Problem description → Leave the pictures out and restate every line below exactly.

Data excerpt →
================

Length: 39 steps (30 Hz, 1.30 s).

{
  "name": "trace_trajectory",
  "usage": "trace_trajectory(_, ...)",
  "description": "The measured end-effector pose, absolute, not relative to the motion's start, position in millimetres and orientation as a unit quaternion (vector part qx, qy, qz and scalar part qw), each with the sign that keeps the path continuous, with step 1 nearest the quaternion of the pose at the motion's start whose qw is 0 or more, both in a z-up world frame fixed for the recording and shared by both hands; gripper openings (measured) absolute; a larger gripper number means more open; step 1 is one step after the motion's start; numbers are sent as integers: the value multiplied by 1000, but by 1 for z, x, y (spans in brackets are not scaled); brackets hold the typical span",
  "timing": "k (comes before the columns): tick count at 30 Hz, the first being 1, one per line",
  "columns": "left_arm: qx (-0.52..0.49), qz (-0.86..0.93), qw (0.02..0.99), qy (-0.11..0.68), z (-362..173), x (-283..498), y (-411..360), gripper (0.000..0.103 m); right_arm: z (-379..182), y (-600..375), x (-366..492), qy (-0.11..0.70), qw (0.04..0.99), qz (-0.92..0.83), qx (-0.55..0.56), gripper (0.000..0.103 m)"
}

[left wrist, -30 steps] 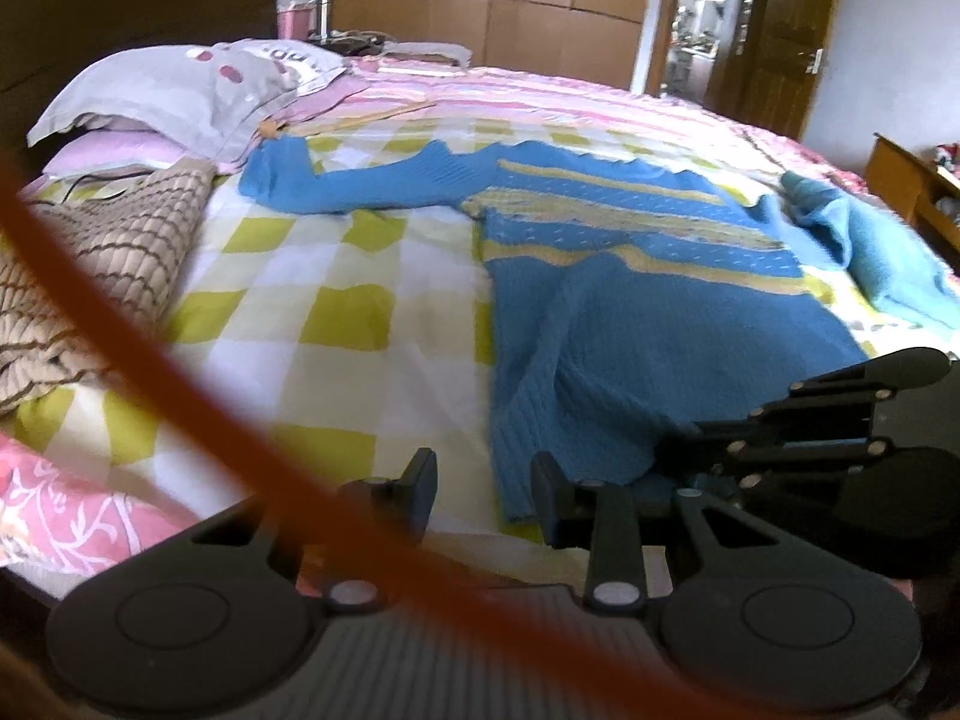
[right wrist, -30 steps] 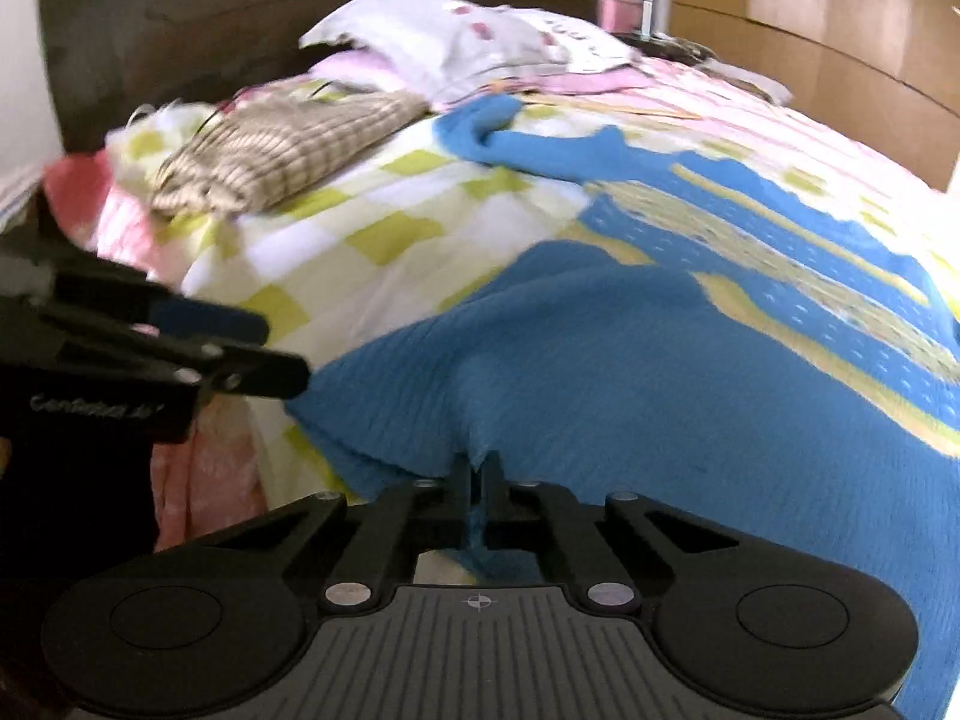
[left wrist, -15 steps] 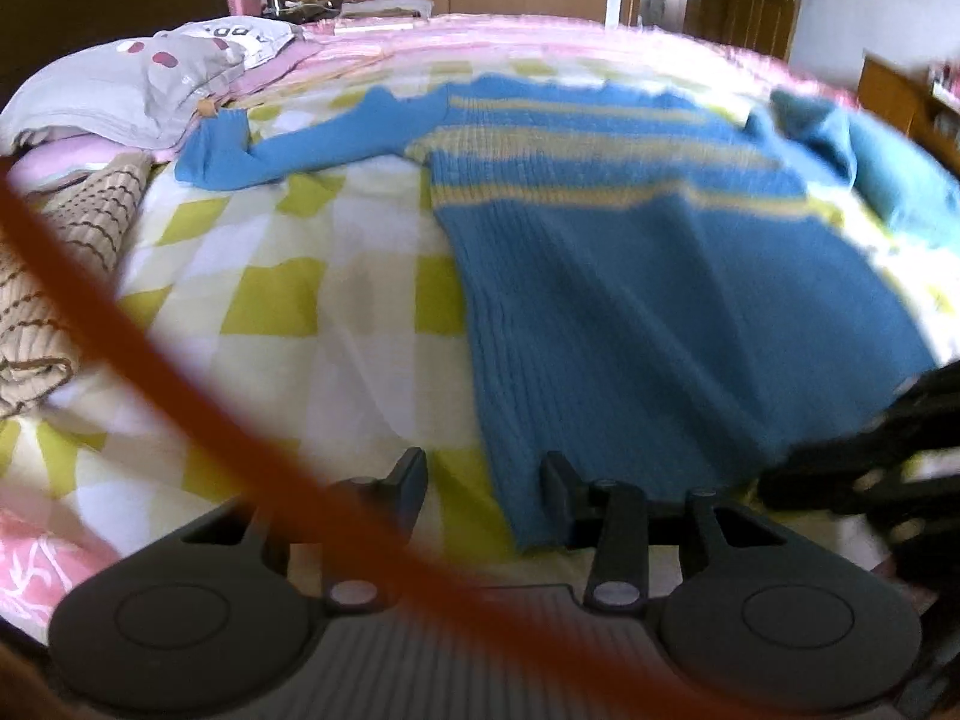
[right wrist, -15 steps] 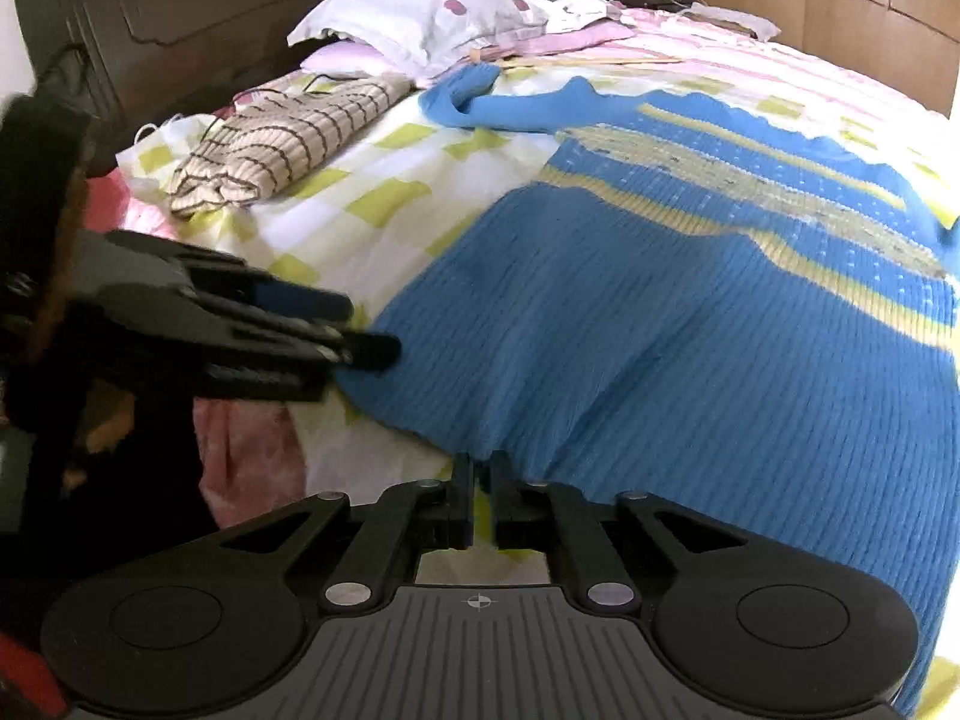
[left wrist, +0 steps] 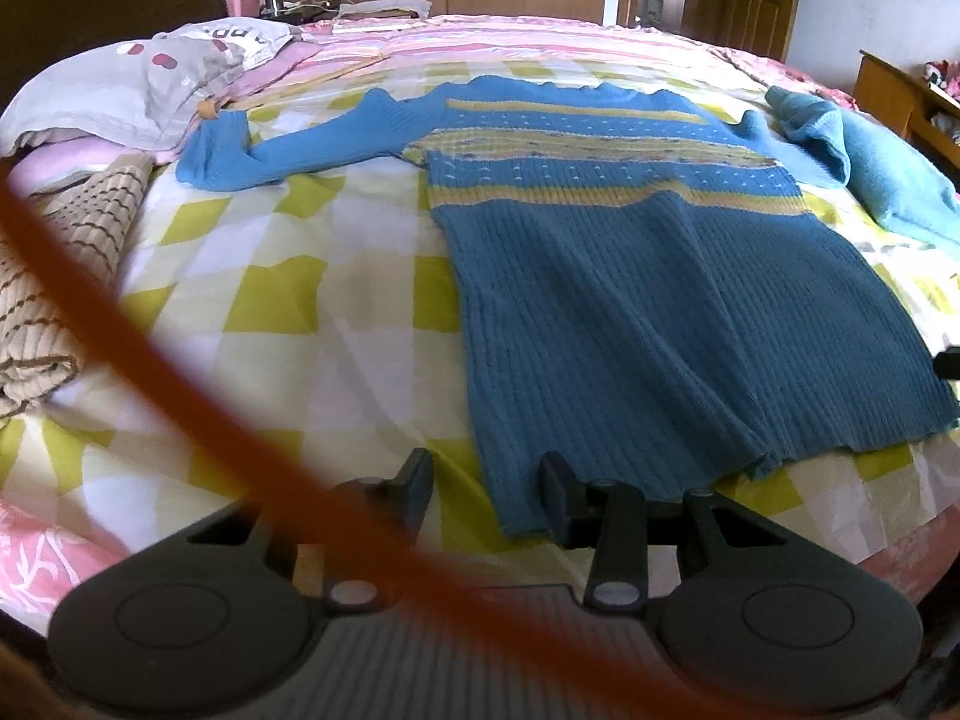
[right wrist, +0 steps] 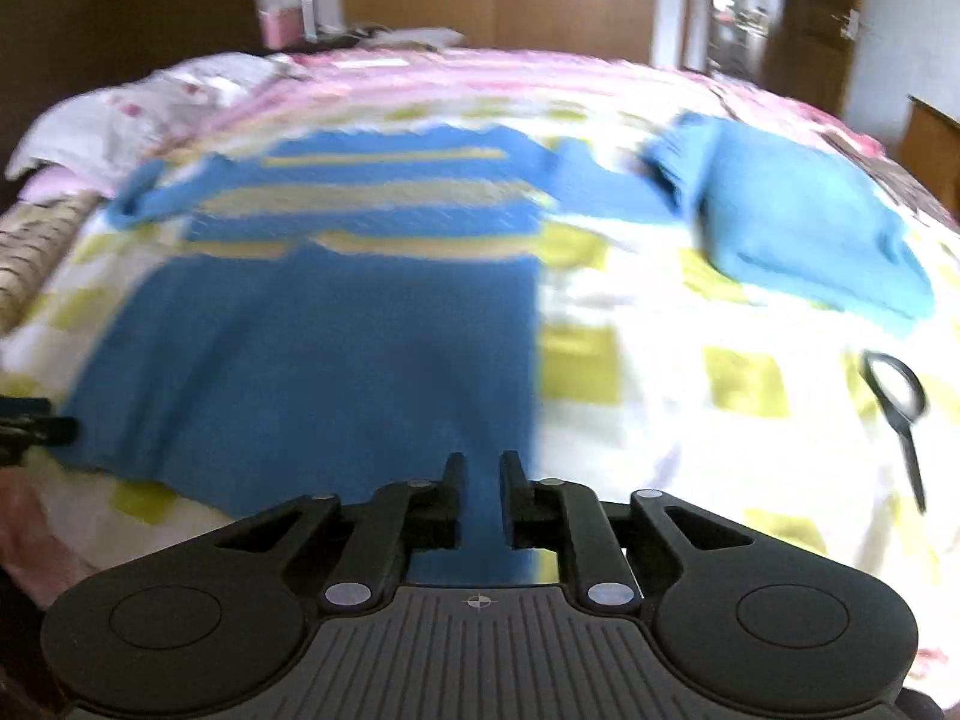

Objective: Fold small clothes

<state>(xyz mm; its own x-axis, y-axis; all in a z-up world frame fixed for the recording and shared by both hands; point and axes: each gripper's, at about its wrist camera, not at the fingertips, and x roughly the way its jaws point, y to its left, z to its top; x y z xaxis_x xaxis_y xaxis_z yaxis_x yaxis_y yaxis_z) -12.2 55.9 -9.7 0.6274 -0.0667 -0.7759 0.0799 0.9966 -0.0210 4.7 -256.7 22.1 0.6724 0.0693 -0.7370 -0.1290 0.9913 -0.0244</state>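
Observation:
A blue knit sweater (left wrist: pixel 648 312) with yellow stripes lies flat on the checked bedspread (left wrist: pixel 288 312), sleeves spread out. My left gripper (left wrist: pixel 487 483) is open at the hem's left corner. That corner lies between the fingers, close to the right one. In the blurred right wrist view the sweater (right wrist: pixel 336 348) fills the left half. My right gripper (right wrist: pixel 481 477) hangs over its right hem corner. Its jaws are opening, and blue cloth shows in the narrow gap with the pads off it. The right gripper's tip (left wrist: pixel 949 363) shows at the left view's right edge.
A lighter blue garment (left wrist: pixel 870 180) lies right of the sweater. A folded brown striped cloth (left wrist: pixel 54 276) and a pillow (left wrist: pixel 138 90) lie at the left. A black looped tool (right wrist: pixel 897 414) rests on the bedspread at the right. An orange strap (left wrist: pixel 150 372) crosses the left view.
My right gripper swung right along the hem, from the left corner to the right one, and its jaws parted. The sweater's body now lies flat. My left gripper shifted slightly.

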Motion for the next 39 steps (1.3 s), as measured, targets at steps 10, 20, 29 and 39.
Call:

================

Response for this exercise →
Length: 39 steps (30 Hz, 1.30 s).

{
  "name": "trace_trajectory",
  "usage": "trace_trajectory(_, ...)",
  "description": "The measured end-effector pose, absolute, not relative to the motion's start, position in millimetres and orientation as a unit quaternion (vector part qx, qy, qz and scalar part qw), each with the sign that keeps the path continuous, with step 1 nearest the quaternion of the pose at the motion's start whose qw is 0 or more, both in a z-up world frame fixed for the recording and shared by both hands; gripper openings (measured) absolute; a larger gripper number means more open; step 1 is one step after the motion's start; numbers are sent as integers: the value multiplied by 1000, but by 1 for z, x, y (spans in brackets are not scaled); brackets hold the typical span",
  "timing": "k (comes before the columns): tick count at 30 Hz, the first being 1, one per line",
  "columns": "left_arm: qx (-0.52..0.49), qz (-0.86..0.93), qw (0.02..0.99), qy (-0.11..0.68), z (-362..173), x (-283..498), y (-411..360), gripper (0.000..0.103 m); right_arm: z (-379..182), y (-600..375), x (-366..492), qy (-0.11..0.70), qw (0.04..0.99), qz (-0.92..0.83), qx (-0.55..0.56), gripper (0.000..0.103 m)"
}

[left wrist, -30 steps] 
[right wrist, -30 steps] 
[left wrist, -15 steps] 
[right wrist, -15 steps] 
[left wrist, +0 steps] 
[right wrist, +0 steps] 

Objective: Fold small clothes

<state>(xyz mm; its own x-axis, y-axis; all in a z-up world frame fixed for the recording and shared by both hands; point and axes: each gripper's, at about its wrist camera, not at the fingertips, and x roughly the way its jaws point, y to its left, z to its top; x y z xaxis_x xaxis_y xaxis_z yaxis_x yaxis_y yaxis_z) -12.2 55.9 -9.7 0.6274 -0.0667 -0.7759 0.0799 0.9966 -0.0210 4.7 -256.7 22.1 0.6724 0.0693 -0.7370 -0.1290 0.9913 -0.0244</state>
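Observation:
A blue knit sweater (left wrist: pixel 648 312) with yellow stripes lies flat on the checked bedspread (left wrist: pixel 288 312), sleeves spread out. My left gripper (left wrist: pixel 487 483) is open at the hem's left corner. That corner lies between the fingers, close to the right one. In the blurred right wrist view the sweater (right wrist: pixel 336 348) fills the left half. My right gripper (right wrist: pixel 481 477) hangs over its right hem corner. Its jaws are opening, and blue cloth shows in the narrow gap with the pads off it. The right gripper's tip (left wrist: pixel 949 363) shows at the left view's right edge.
A lighter blue garment (left wrist: pixel 870 180) lies right of the sweater. A folded brown striped cloth (left wrist: pixel 54 276) and a pillow (left wrist: pixel 138 90) lie at the left. A black looped tool (right wrist: pixel 897 414) rests on the bedspread at the right. An orange strap (left wrist: pixel 150 372) crosses the left view.
My right gripper swung right along the hem, from the left corner to the right one, and its jaws parted. The sweater's body now lies flat. My left gripper shifted slightly.
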
Motion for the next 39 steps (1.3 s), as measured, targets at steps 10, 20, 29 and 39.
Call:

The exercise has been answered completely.